Work required: Please print the data shown below without any alteration.

Information supplied:
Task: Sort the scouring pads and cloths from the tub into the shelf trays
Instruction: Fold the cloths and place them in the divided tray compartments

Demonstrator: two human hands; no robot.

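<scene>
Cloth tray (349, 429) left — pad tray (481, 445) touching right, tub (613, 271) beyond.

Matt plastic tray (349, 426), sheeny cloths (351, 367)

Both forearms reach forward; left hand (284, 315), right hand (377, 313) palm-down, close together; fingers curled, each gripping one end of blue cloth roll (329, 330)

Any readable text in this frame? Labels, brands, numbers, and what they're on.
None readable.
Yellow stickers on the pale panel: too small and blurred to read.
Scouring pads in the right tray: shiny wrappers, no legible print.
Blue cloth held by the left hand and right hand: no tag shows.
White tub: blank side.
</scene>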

Response:
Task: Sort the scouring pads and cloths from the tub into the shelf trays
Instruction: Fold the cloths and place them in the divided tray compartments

Demonstrator: two human hands; no robot.

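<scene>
Cloth tray (349, 429) left — pad tray (481, 445) touching right, tub (613, 271) beyond.

Matt plastic tray (349, 426), sheeny cloths (351, 367)

Both forearms reach forward; left hand (284, 315), right hand (377, 313) palm-down, close together; fingers curled, each gripping one end of blue cloth roll (329, 330)

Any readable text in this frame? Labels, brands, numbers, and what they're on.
None readable.
Yellow stickers on the pale panel: too small and blurred to read.
Scouring pads in the right tray: shiny wrappers, no legible print.
Blue cloth held by the left hand and right hand: no tag shows.
White tub: blank side.
</scene>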

Nothing else belongs to this answer.